§ Exercise
Begin at the line containing "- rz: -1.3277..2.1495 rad" in the entries below and end at the line containing "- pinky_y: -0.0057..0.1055"; transcribe that range exactly and nothing outside it.

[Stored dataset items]
§

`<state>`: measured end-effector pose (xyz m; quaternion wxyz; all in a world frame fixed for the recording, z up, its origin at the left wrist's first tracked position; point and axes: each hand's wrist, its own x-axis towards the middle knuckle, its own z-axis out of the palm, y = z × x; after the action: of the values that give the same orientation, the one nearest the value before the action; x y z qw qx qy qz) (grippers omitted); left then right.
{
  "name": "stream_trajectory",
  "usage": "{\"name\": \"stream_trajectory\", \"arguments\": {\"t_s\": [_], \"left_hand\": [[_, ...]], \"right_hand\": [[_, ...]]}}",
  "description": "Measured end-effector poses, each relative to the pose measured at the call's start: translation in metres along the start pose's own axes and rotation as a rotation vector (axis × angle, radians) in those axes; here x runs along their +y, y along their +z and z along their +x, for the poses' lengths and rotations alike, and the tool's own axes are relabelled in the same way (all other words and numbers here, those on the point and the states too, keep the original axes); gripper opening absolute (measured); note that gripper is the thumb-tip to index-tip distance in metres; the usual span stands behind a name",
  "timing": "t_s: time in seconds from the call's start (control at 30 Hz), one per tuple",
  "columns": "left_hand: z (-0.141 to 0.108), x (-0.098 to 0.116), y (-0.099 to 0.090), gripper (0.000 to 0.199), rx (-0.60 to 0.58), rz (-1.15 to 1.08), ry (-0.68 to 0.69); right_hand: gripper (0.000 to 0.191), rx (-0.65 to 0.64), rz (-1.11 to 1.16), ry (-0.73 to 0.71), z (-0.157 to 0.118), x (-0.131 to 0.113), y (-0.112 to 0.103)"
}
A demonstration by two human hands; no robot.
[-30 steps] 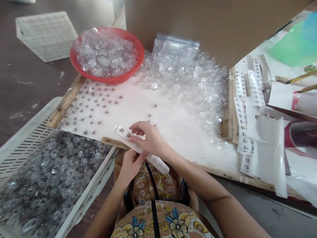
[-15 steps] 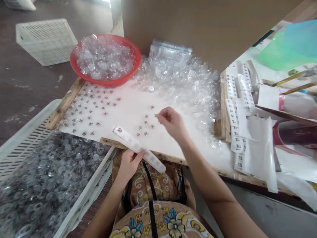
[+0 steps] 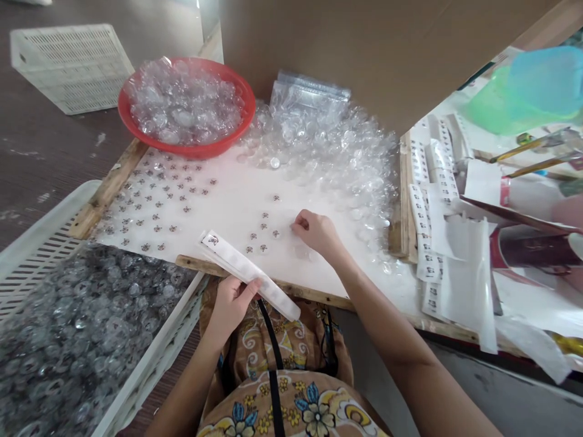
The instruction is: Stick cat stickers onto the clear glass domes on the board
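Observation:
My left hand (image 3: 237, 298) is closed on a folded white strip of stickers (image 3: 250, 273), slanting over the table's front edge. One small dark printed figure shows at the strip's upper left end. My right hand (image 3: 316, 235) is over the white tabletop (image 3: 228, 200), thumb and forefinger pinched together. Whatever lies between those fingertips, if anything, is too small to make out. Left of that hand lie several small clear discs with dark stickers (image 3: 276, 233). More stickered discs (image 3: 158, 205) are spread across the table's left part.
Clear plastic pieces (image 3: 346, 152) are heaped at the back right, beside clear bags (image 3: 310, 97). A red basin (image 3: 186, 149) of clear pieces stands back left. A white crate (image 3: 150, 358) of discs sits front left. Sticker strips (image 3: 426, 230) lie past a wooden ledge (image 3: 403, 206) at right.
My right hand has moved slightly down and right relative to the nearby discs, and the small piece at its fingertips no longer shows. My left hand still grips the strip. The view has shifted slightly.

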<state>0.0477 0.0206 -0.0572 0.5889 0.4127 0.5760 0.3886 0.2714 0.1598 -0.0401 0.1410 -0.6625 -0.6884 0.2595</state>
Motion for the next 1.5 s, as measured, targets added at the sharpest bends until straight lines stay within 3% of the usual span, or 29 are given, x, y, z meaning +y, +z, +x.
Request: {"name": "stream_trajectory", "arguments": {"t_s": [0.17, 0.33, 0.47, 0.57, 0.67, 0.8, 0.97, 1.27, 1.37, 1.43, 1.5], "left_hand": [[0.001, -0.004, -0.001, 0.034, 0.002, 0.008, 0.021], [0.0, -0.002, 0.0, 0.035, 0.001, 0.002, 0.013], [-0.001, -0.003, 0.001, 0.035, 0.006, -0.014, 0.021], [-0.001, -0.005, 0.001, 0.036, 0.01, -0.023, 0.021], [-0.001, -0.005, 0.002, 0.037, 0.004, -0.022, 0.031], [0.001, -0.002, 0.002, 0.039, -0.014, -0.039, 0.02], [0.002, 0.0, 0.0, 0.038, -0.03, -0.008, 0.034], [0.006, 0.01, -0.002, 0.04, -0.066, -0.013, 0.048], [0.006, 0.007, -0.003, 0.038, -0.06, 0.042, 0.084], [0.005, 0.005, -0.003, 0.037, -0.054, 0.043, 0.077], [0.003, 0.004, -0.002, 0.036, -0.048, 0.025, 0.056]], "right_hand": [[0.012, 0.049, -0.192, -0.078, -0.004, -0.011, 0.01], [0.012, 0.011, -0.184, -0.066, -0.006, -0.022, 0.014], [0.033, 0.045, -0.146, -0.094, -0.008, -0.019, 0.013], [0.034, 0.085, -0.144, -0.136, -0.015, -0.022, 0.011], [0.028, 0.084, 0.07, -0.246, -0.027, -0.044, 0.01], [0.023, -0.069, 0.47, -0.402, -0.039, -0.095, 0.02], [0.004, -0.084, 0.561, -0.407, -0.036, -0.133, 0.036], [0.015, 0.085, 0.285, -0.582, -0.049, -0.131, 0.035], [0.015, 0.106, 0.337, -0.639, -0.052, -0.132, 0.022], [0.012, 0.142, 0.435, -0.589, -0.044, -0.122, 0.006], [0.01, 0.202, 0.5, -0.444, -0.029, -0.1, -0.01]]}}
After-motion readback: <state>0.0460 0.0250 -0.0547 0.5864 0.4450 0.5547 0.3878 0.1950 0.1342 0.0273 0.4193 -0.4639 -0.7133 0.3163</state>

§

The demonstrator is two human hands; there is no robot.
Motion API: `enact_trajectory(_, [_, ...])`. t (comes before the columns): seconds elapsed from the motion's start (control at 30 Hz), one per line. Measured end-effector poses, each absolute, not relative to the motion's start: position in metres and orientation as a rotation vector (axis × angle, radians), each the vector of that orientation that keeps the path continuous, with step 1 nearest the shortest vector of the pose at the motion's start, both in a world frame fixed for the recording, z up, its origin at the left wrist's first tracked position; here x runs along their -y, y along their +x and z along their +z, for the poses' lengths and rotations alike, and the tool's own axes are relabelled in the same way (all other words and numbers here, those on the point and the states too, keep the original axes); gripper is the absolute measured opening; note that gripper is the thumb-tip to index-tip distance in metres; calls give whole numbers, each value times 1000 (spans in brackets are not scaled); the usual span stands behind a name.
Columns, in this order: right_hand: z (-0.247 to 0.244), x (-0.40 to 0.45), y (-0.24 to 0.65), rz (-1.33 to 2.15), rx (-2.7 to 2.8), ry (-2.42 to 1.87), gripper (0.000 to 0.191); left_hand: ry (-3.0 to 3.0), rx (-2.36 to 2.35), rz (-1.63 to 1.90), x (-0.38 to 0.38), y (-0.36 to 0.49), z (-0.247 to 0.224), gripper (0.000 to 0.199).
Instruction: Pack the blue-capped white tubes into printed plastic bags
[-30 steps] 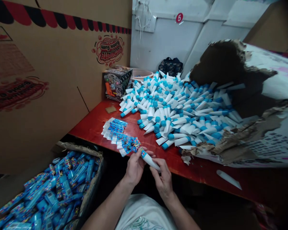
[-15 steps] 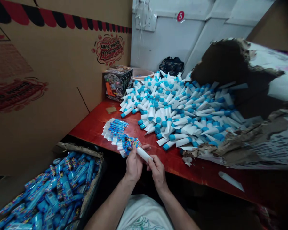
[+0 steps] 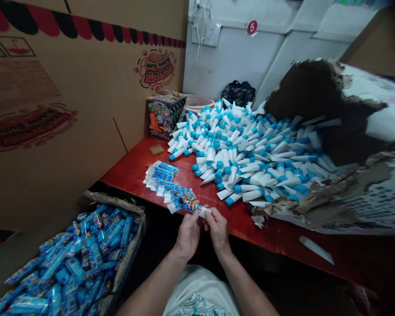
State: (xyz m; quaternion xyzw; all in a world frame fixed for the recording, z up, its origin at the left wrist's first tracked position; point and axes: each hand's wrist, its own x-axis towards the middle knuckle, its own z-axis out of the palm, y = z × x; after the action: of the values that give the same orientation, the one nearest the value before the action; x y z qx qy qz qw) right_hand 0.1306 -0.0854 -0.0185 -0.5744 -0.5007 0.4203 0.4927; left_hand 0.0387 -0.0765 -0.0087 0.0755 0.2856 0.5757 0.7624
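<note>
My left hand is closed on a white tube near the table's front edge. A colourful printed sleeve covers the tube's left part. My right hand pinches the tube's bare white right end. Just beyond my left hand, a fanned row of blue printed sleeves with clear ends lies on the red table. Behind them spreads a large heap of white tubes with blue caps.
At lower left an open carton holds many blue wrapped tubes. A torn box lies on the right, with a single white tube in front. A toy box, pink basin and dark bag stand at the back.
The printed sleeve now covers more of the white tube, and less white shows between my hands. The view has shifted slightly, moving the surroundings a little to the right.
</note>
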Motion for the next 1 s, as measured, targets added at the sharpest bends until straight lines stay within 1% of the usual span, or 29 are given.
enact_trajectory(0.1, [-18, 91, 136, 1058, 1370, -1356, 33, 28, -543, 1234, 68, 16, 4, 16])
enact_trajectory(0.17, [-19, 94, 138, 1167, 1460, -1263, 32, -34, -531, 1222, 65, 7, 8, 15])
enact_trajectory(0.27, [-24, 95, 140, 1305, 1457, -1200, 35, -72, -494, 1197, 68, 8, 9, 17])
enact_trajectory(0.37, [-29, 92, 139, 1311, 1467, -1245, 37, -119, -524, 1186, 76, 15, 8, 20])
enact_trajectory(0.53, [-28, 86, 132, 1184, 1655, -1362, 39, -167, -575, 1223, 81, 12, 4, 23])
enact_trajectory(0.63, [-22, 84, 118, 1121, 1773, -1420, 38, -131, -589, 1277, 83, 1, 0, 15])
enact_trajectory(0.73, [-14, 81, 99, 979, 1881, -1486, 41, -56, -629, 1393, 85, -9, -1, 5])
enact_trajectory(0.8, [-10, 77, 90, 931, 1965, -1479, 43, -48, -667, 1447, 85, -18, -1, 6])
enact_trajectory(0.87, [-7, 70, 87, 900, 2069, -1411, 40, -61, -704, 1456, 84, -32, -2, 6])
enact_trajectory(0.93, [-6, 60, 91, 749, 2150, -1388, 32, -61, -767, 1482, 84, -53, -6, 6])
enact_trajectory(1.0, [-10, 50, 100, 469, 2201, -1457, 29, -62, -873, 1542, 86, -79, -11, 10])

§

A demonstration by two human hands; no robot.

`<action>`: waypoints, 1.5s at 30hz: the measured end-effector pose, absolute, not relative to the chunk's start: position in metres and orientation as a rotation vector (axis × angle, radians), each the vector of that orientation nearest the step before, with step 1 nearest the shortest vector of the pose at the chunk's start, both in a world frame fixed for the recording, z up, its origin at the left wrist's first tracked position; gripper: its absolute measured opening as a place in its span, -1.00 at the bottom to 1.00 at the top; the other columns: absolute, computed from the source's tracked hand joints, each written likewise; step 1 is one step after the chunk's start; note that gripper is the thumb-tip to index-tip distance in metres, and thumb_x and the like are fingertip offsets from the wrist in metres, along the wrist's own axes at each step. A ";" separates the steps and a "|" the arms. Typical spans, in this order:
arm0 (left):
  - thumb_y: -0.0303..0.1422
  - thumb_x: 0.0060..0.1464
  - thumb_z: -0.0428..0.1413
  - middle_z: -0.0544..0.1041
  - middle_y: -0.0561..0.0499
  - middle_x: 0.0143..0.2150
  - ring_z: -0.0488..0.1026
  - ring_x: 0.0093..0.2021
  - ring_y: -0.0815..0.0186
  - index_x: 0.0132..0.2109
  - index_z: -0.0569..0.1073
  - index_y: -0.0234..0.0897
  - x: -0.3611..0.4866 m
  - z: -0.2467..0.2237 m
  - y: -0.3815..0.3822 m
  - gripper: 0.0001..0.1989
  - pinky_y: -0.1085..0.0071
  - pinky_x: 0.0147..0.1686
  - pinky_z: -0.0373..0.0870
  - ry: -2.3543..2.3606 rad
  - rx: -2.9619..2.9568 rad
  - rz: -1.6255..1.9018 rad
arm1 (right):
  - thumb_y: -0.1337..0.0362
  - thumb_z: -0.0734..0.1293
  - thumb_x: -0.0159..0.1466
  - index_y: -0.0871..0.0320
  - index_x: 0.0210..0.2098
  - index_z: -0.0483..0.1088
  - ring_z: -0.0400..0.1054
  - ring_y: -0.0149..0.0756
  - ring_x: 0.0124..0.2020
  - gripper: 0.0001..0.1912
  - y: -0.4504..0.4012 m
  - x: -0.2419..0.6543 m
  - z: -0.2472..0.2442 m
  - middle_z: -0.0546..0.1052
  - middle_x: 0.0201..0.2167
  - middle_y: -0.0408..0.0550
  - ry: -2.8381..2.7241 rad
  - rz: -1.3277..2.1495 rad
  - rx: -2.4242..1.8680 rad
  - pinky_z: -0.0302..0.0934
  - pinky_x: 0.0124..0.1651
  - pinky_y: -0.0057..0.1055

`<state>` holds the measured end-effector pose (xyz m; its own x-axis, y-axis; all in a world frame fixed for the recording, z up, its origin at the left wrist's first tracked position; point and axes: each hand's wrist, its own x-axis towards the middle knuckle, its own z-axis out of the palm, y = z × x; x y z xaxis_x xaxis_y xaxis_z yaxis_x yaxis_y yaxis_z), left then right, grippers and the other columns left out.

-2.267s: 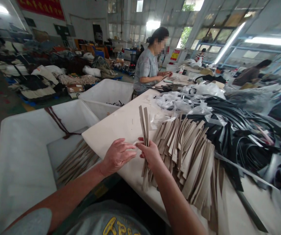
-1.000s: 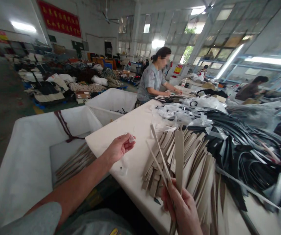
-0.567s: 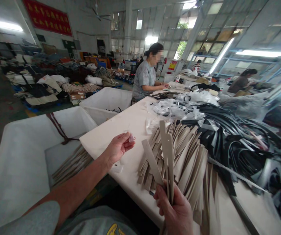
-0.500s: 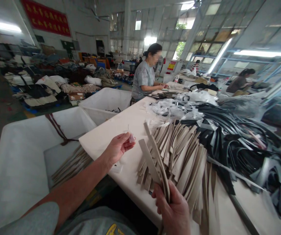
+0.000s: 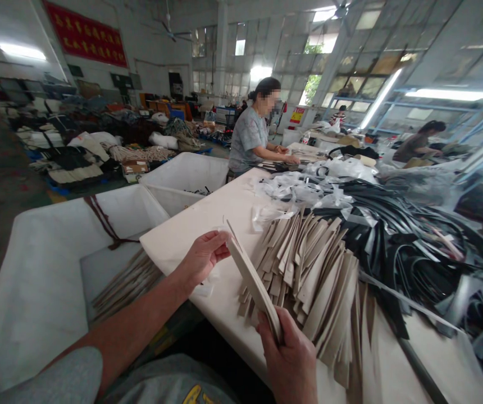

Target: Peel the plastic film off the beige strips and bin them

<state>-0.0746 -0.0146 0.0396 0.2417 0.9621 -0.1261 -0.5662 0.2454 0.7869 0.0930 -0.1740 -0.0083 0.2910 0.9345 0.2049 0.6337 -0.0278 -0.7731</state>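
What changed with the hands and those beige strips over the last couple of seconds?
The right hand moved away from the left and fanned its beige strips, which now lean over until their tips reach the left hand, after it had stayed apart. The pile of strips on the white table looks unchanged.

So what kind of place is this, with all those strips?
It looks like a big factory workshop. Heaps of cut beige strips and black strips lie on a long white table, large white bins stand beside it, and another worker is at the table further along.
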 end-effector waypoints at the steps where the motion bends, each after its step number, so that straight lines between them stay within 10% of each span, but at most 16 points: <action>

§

§ Response area
  - rz: -1.3277..2.1495 rad
  - rx: -2.4242..1.8680 rad
  - pinky_z: -0.0302..0.0934
  - pinky_x: 0.0124..0.1651
  - pinky_y: -0.0057..0.1055

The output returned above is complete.